Visa’s Earnings Beat by Travel Demand Analysts Bulged-up By

Visa’s (V. Earnings Beat) Driven by Travel Demand. Analysts Bulled-up

By Senad Karaahmetovic

Shares of Visa (NYSE:) are up about 2% in pre-open Wednesday trading after the payment-processing business reported stronger-than-expected FQ4 results.

Visa an FQ4EPS of $1.93 on revenue $7.8 billion, which compares to the FactSet consensus of $1.87 on revenue $7.57 billion. The Bloomberg consensus of $3.01 Trillion was not met by an increase in payment volume, which rose 5.2% YoY to $2.93 Trillion.

Strong travel demand drove earnings. Cross-border volumes grew 36% at constant exchange (CC), which was better than the +35.8% analyst estimation.

Visa announced that its board approved a new $12 billion share-buyback plan. The company also raised its quarterly dividend to $0.45, up from $0.375.

“As we look ahead, while some short-term uncertainty exists, we remain confident in Visa’s long-term growth trajectory across consumer payments, new flows and value added services,” said CEO Alfred Kelly.

Visa expects F23-CC revenue growth in the mid-teens excluding FX headwinds of 4% and Russia’s 2%, according to guidance.
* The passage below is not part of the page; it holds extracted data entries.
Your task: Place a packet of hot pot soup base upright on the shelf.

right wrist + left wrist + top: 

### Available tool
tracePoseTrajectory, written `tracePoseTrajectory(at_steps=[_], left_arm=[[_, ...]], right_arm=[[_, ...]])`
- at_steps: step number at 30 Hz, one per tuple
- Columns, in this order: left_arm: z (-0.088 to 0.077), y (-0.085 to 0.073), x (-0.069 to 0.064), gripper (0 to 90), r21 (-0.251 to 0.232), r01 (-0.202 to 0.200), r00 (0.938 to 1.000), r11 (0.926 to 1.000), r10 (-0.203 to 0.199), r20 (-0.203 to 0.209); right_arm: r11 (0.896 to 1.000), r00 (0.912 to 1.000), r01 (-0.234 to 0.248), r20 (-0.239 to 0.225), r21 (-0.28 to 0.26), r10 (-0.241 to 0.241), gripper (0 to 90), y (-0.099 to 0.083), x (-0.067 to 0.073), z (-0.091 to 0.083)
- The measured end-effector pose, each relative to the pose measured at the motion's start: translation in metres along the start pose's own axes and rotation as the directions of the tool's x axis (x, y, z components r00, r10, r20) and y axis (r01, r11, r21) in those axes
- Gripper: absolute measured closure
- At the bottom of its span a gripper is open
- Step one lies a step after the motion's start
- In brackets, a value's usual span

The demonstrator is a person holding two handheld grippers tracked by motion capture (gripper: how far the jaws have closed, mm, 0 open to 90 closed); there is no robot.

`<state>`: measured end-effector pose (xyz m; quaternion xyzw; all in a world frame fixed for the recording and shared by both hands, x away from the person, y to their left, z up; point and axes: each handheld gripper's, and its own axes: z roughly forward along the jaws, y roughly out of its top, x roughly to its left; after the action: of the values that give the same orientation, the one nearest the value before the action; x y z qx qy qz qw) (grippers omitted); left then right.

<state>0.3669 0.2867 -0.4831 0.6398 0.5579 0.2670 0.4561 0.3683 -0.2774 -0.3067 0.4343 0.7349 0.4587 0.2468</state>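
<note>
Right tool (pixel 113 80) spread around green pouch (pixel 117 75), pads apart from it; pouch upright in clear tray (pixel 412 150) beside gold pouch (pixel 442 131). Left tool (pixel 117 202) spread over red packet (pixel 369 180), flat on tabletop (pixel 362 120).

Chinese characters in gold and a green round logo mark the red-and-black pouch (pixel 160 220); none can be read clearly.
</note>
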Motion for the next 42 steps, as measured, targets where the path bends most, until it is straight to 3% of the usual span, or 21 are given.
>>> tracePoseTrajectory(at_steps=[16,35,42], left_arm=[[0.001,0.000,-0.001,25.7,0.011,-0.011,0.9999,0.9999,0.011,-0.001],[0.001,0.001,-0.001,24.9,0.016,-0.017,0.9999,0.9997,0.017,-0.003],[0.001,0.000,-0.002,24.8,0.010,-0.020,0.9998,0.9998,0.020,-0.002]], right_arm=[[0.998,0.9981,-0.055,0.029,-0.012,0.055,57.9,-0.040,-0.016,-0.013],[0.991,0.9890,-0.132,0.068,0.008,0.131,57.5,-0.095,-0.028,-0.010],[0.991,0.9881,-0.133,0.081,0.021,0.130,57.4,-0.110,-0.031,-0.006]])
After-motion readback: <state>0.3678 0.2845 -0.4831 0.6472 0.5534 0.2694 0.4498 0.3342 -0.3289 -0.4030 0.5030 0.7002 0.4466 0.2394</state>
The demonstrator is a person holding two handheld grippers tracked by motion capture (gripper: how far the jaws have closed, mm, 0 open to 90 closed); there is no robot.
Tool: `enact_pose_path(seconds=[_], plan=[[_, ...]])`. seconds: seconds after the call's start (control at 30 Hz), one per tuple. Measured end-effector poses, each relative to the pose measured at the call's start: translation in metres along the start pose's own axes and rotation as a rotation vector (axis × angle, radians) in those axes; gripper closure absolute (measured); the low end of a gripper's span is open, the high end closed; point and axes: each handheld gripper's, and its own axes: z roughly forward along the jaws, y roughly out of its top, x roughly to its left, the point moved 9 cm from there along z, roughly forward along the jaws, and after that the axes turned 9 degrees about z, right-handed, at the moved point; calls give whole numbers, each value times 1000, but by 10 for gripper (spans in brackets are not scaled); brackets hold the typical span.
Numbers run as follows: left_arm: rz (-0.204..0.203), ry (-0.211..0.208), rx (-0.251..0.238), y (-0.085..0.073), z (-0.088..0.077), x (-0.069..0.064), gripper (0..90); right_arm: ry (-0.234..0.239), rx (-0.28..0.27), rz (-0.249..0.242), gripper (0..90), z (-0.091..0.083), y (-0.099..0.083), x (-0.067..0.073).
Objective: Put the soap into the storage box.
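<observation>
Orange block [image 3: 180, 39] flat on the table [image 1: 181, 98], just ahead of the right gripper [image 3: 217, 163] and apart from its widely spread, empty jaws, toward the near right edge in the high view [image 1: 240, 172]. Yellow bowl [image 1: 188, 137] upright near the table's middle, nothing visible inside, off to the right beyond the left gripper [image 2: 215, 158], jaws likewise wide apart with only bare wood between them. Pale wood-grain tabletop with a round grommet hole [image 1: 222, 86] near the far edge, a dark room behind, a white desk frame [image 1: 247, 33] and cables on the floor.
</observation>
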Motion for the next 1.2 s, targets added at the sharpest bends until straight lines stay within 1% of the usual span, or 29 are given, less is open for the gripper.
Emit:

BofA analysts kept a Buy rating, as guidance came in higher than expected.

“We view Visa’s ability to protect the bottom-line in nearly any macro scenario as particularly attractive in the current tape, along with the company’s resilient/diversified business model and competitive moat, as well as an enviable bal sheet/cash flow profile. V is now trading at a 39% P/E multiple premia to SPX vs. 5-yr average of 54%,” the analysts said in a client note.

Citi analysts lowered the PT to $238 from $254 per share but reaffirmed the Buy rating on V stock after a “solid” quarter and a “positive” outlook.

“While some investors might hesitate at the lack of an explicit downturn adjustment, Visa’s remarks highlight its ability to quickly adapt on the expense side to an inherently volatile environment. Meanwhile, we would note the ongoing diversification of the revenue base away from traditional consumer payments as new flows and value-added services now approach a third of revenues,” they wrote in a note.